Search code examples
assemblyoptimizationclangx86-64division

Why does Clang do this optimization trick only from Sandy Bridge onward?


I noticed that Clang does an interesting division optimization trick for the following snippet

int64_t s2(int64_t a, int64_t b)
{
    return a/b;
}

Below is the assembly output if specifying march as Sandy Bridge or above

        mov     rax, rdi
        mov     rcx, rdi
        or      rcx, rsi
        shr     rcx, 32
        je      .LBB1_1
        cqo
        idiv    rsi
        ret
.LBB1_1:
        xor     edx, edx
        div     esi
        ret

Here are the Godbolt links for the signed version and the unsigned version

From what I understand it checks whether the high bits of the two operands are zero, and does a 32-bit division if that's true

I checked this table and see that the latencies for 32/64-bit division on Core2 and Nehalem are 40/116 and 26/89 respectively.

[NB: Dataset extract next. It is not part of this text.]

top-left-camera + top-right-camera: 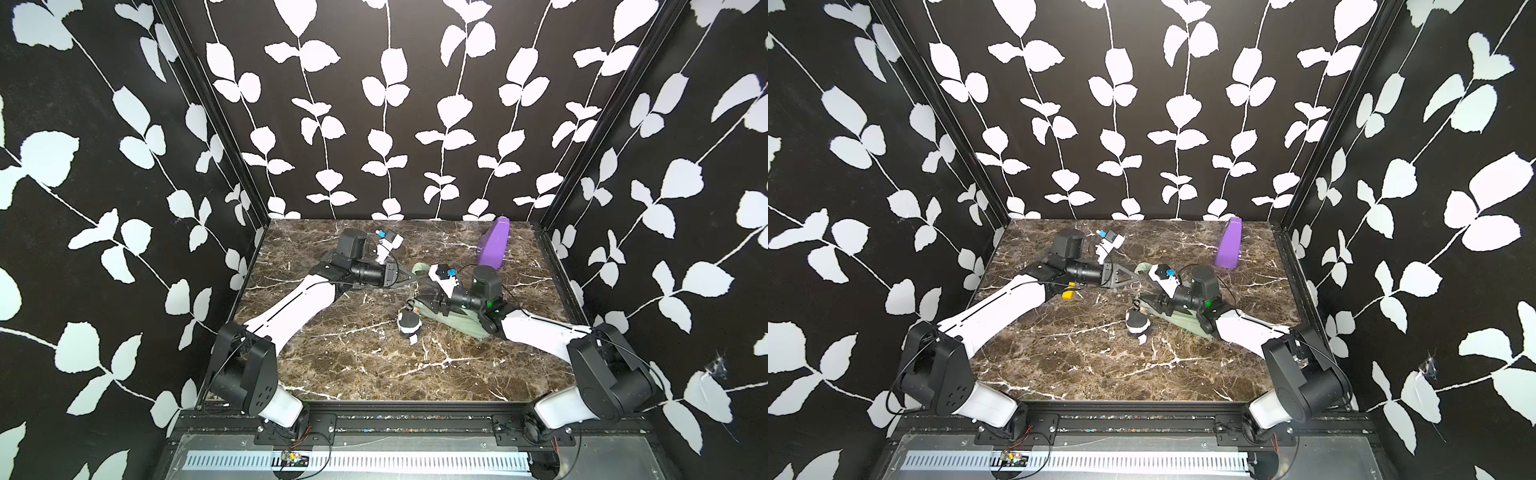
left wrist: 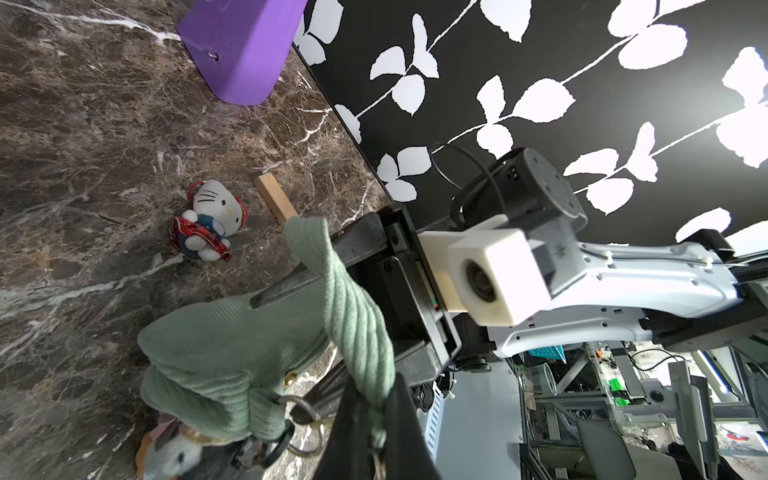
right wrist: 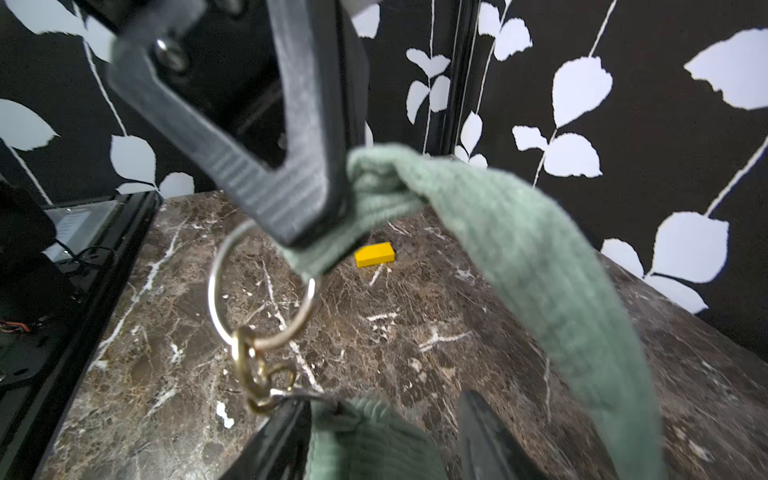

Hence if the operands are indeed often not wide then the savings by doing a 32-bit division instead of a 64-bit one may be just as worth as on SnB

So why is it enabled only for SnB and later microarchitectures? Why don't other compilers like GCC or ICC do it?


Solution

  • I'm guessing that clang devs tested which uarches it was good on, and found it was only SnB-family.

    That sounds right, because of a funky stall on P6-family, and AMD's different dividers.


    Using the flag result from a shift imm8 (not a shift-by-implicit-1) on P6-family causes the front-end to stall before issuing the flag-reading instruction until the shift is retired. (Because the P6 decoders don't check for the imm8=0 case for leaving flags unmodified, while SnB does). INC instruction vs ADD 1: Does it matter?. That might be why clang doesn't use it for P6-family.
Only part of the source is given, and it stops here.